| Hi HN! I'm building Hopsule. If you use AI coding tools like Cursor, Copilot, or Claude, you’ve probably seen this happen:
The AI writes good code - but it ignores your architecture. It doesn’t know:
- why you chose a specific pattern
- which conventions your team agreed on
- which decisions are already locked in
So it falls back to generic patterns, outdated examples, or random GitHub training data.

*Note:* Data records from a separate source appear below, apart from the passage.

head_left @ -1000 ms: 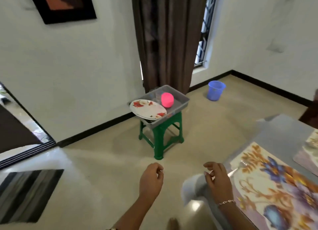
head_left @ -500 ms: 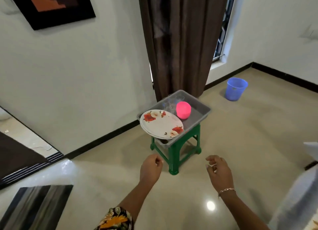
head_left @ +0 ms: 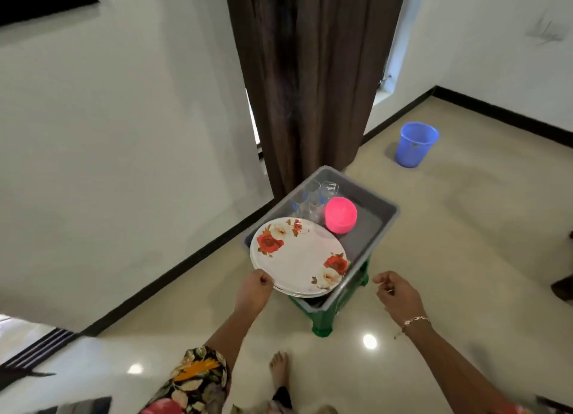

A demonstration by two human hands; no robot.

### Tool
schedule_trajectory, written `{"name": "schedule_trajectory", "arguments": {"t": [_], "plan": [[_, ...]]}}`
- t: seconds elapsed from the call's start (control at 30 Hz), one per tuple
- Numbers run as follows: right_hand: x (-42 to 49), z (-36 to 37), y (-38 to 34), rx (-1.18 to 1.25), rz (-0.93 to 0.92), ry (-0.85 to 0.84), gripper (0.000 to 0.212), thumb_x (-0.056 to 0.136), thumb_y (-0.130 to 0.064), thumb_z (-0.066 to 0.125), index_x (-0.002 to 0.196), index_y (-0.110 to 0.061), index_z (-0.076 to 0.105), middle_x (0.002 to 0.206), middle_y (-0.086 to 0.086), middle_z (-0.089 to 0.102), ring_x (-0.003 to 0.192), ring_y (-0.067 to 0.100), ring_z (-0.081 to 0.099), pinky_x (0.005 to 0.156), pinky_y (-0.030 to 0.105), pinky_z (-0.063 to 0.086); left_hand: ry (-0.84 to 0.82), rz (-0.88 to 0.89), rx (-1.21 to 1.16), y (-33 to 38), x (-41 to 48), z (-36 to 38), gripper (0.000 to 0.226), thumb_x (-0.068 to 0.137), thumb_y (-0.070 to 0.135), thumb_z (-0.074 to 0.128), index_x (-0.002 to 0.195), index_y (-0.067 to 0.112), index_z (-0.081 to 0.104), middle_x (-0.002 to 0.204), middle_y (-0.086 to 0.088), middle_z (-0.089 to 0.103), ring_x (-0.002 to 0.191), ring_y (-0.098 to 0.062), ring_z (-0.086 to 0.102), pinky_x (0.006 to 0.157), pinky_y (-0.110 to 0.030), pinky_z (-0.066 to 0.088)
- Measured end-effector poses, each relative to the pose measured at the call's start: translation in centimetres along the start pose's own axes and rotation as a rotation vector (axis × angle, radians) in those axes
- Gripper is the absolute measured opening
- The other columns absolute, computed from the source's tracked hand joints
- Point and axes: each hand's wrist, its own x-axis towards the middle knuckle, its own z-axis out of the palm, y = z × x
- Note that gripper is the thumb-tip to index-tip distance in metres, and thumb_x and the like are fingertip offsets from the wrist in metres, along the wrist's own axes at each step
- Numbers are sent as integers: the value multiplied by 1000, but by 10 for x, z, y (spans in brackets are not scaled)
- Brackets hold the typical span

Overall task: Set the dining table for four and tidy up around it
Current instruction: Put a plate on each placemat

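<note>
A stack of white plates with red flowers point(head_left: 299, 255) lies tilted across the near end of a grey plastic bin point(head_left: 383, 224). The bin sits on a green stool point(head_left: 325, 316). Behind the plates, several clear glasses point(head_left: 313, 198) and an upturned pink bowl point(head_left: 340, 214) stand in the bin. My left hand point(head_left: 253, 292) is at the stack's near left rim, fingers curled onto the edge. My right hand point(head_left: 397, 292) hovers loosely curled to the right of the stool, holding nothing, with a bracelet on its wrist.
A brown curtain point(head_left: 310, 81) hangs right behind the bin. A blue bucket point(head_left: 415, 143) stands on the floor at the back right. My bare foot point(head_left: 279, 370) is on the glossy tiled floor in front of the stool. White walls with black skirting run to the left.
I have turned away from the dining table and walked up to the stool. The bin is now close below me, and my left hand has reached the rim of the plates.
</note>
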Motion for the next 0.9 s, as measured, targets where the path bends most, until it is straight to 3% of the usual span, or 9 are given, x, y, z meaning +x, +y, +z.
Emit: {"name": "schedule_trajectory", "arguments": {"t": [0.13,0.27,0.37,0.47,0.53,0.63,0.73,0.9], "plan": [[55,36,-20,-50,122,-104,25,83,-2,55,73,-24,54,66,-2,53,73,23,53,75,36,47,-19,-51,7,-5,64,-23,12,92,19,54,83,13,58,85,-3,60,79,-17,55,68,-28,43],[114,65,-30,-74,283,-170,16,81,-2,53,71,-15,55,71,8,55,74,25,52,73,34,44,-82,-115,63,-11,117,-29,14,92,19,53,87,10,62,91,-10,63,86,-24,59,78,-33,47],[159,86,-28,-103,355,-186,13,81,-1,50,82,-8,62,76,9,58,68,24,54,64,26,42,-94,-213,23,-19,152,-24,13,91,20,53,92,9,60,96,-11,64,85,-26,59,77,-33,48],[203,103,-18,-176,392,-185,18,84,-7,56,100,-4,65,99,12,62,95,30,59,78,31,44,-84,-309,4,-29,176,-15,24,90,22,53,109,8,56,106,-11,63,98,-30,60,82,-35,49],[224,113,-9,-190,434,-193,26,85,-10,59,110,-2,62,115,15,61,103,30,57,88,34,45,-77,-383,-54,-35,185,-6,33,90,23,55,119,7,51,114,-12,59,104,-32,58,88,-37,48],[243,123,5,-270,479,-237,33,87,-10,56,118,3,56,123,19,57,113,34,53,94,36,42,-91,-461,-148,-46,198,8,44,89,24,61,126,7,45,121,-15,55,106,-32,55,94,-40,49],[253,130,20,-313,533,-275,37,90,-8,51,124,5,48,129,21,51,117,35,49,96,36,40,-127,-509,-185,-54,210,21,49,88,25,64,128,6,42,124,-16,55,106,-34,55,94,-43,49],[268,140,35,-300,590,-329,37,91,-7,47,126,6,44,132,22,47,121,36,45,96,34,37,-149,-548,-249,-59,223,38,40,85,18,66,118,8,46,116,-12,58,97,-30,59,80,-40,53]]}}
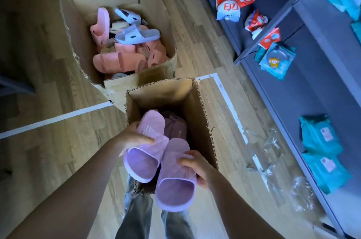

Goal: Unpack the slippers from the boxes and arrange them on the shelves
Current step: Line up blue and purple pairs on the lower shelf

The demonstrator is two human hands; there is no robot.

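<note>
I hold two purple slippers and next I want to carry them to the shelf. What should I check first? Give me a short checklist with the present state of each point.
1. Left hand grips the first purple slipper: ok.
2. Right hand grips the second purple slipper: ok.
3. Both slippers free of wrapping: ok, as far as it shows.
4. Bare place on the grey shelf: ok.
5. Floor between the near box and the shelf: not ok, clear plastic wrapping lies there.
6. The two slippers make a matching pair in size: cannot tell.
</note>
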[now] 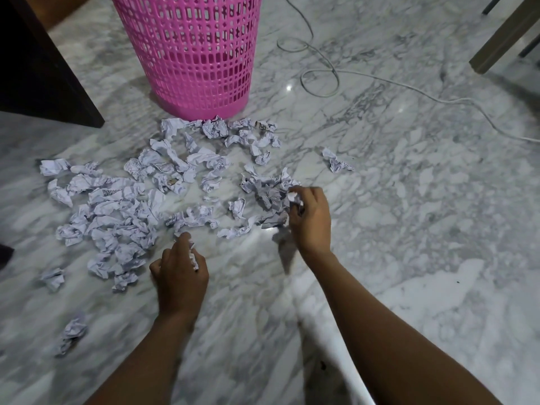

Over time this slowly breaks the consistency of the codebase. Most teams try to fix this with:
- giant Markdown files
- wiki pages
- long prompts
- Slack threads
But those aren't machine-readable rules. So we built Hopsule.
Hopsule turns architecture decisions into enforceable context that AI tools must follow. Example:
Your team approves a decision: “All database access must go through the repository layer.”
Hopsule records this as a rule and injects it into the AI context before code generation. No giant prompts.
No manual context stuffing.
No architecture drift. Website: https://hopsule.com
Docs: https://docs.hopsule.com
App: https://app.hopsule.com |
IIUC, the core of your approach is that decisions get locked as immutable constraints and then served to agents via MCP when they query for context — is that right? Is there anything you can do to ensure that the MCP actually gets called?
I've been experimenting with an approach that triggers a set of checks on the Claude Code stop hook for lightweight, deterministic checks, then does a quick AI-powered review as a pre-commit hook, with a mechanism in place to ensure that appropriate elements of context from repo docs get loaded into context during the review.
One thing I've had to put a good bit of work into is orchestrating what happens when the existing rules don't cover some particular case. How do you think about that?